Yesterday I published a study that reviews EPA’s performance for more than 1,000 Clean Air Act deadlines. Here’s the big takeaway: the agency missed 84 percent of its date-certain duties by an average of 4.3 years.
In fact, the study is an update and expansion of a 2013 study. In the study three years ago, I reviewed EPA’s performance meeting more than 300 deadlines under three core Clean Air Act programs (National Ambient Air Quality Standards, National Emissions Standards for Hazardous Air Pollutants, and New Source Performance Standards). For the present study, I updated EPA’s performance meeting these programs; in addition, I added a review of EPA’s timeliness in reviewing State Implementation Plans.

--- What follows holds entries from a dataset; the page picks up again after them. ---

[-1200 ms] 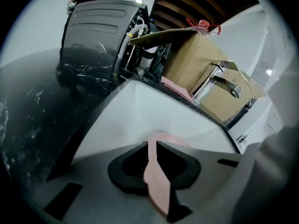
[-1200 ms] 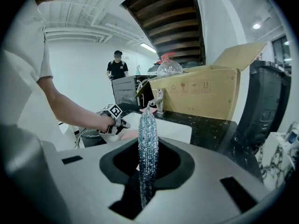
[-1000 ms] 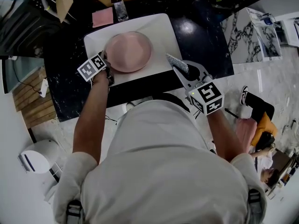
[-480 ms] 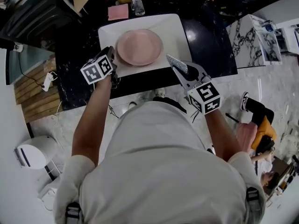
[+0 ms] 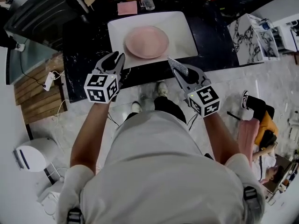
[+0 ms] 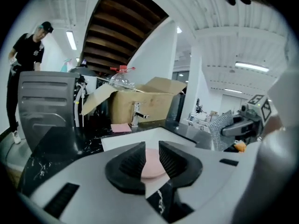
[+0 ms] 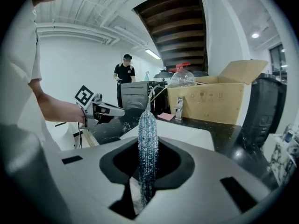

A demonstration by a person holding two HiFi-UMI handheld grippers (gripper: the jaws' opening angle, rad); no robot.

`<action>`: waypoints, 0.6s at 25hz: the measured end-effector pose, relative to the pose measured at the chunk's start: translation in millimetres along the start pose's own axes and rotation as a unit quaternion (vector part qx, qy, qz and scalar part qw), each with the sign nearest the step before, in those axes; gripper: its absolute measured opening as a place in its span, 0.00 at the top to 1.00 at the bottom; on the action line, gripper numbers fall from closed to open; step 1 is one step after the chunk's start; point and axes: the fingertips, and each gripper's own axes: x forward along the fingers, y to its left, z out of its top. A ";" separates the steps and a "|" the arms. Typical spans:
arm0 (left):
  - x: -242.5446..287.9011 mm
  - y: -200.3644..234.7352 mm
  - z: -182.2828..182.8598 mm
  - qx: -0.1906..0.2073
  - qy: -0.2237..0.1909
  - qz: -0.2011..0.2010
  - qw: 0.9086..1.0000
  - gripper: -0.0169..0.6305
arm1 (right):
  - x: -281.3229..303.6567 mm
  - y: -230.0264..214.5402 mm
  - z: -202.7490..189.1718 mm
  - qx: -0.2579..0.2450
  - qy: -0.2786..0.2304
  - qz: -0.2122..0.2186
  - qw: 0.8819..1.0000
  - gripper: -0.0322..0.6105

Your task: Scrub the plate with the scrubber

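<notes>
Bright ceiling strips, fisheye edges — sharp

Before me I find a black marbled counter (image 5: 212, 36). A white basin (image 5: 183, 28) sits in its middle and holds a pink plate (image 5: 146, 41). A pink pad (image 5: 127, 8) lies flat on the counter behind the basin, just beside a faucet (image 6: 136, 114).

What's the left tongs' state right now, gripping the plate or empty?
Empty, jaws opening: the left tongs show a clear gap and sit short of the pink plate.
</notes>
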 end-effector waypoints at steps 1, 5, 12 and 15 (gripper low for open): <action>-9.1 -8.1 -1.9 0.012 0.000 -0.012 1.000 0.84 | -3.5 4.5 -1.8 0.001 0.000 -0.004 1.000 0.83; -41.2 -39.7 -19.8 0.058 0.012 -0.058 0.997 0.82 | -17.5 23.5 -8.9 0.004 0.000 -0.016 1.000 0.83; -92.2 -78.2 -39.8 0.076 0.019 -0.072 0.994 0.81 | -44.2 50.3 -19.7 -0.002 -0.013 0.005 1.000 0.83; -108.3 -99.7 -41.4 0.061 0.013 -0.065 0.996 0.81 | -62.0 56.0 -25.2 -0.003 -0.023 0.016 1.000 0.83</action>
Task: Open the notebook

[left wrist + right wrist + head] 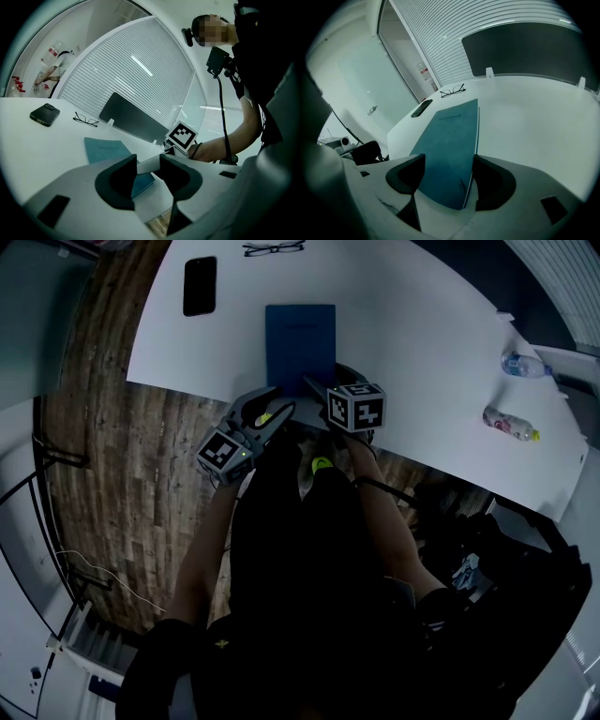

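Notebook, teal rectangular, closed; near end between wide jaws of right gripper.
Seen in right gripper view only; left gripper wide, empty.

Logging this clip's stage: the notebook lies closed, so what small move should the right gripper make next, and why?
Probably ease the right gripper forward and pinch the cover's edge: its open jaws frame the near end of the closed blue notebook without gripping it.

notebook: teal-blue | table: white | phone: black | floor: brown wood grain | marker cube: black-white squares
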A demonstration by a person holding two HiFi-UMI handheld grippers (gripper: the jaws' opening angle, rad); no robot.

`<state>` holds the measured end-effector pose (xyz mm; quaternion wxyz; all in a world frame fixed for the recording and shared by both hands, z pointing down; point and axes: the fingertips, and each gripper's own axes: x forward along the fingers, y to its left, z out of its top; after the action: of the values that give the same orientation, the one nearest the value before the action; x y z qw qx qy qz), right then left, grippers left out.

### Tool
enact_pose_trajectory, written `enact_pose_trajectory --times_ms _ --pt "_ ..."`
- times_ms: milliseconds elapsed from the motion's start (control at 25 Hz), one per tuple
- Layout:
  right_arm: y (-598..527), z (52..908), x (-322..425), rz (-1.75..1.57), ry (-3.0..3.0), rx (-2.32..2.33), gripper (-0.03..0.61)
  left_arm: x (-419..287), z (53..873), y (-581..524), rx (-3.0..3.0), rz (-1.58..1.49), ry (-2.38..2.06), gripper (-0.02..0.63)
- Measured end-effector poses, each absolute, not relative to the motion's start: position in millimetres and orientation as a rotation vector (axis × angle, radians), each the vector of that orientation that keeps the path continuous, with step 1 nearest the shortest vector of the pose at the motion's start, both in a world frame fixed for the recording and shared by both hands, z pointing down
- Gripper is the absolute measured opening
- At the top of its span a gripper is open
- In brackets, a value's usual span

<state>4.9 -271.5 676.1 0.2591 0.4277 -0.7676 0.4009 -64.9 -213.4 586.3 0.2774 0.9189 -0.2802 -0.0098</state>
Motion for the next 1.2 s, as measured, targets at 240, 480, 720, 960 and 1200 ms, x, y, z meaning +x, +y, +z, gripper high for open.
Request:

Of course, it is possible that EPA simply doesn’t have enough resources to meet its congressionally-directed responsibilities. I investigate this possibility in the study by reviewing EPA’s priorities as set forth in the budgeting process. The evidence demonstrates that the EPA never has given priority to timely performance of its date-certain duties. Instead, the EPA’s budgets over the last 15 years have placed increasing importance on fighting climate change, which is largely a discretionary choice.
EPA’s terrible performance is important for a number of reasons. First and foremost, by ignoring its mandatory responsibilities under the Clean Air Act, the agency frees up resources to pursue discretionary regulations—namely, climate rules. That is, the agency is free lancing. This raises serious questions whether the EPA is faithfully executing the Clean Air Act, as is required by the Constitution.
The EPA’s dereliction of duty also leads to bad policy. For starters, it is the sine qua non of “sue and settle.” The Clean Air Act empowers environmental litigation groups to sue the agency to compel performance of non-discretionary duties like deadlines. Because the agency is missing virtually all of its deadlines, winning these suits is like shooting fish in a barrel. The unfortunate consequence is that environmental special interests dictate which duties should take precedence over others, which affords these groups the power to set the agency’s agenda. Needless to say, unelected ideologues should not have such an outsized say in how the EPA spends its limited resources.
Finally, the agency’s woeful deadline performance in reviewing State Implementation Plans puts the states in a bind. In order to guide states in their compliance with the Clean Air Act, the EPA periodically publishes memorandums that tell states what EPA is looking for when the agency reviews the state plans. Naturally, these memorandums change when political control of the EPA shifts from one president to the next. EPA is so late in reviewing state plans—up to ten years late—that the review period will encompass more than one guidance memo. The upshot is that states are faced with moving targets.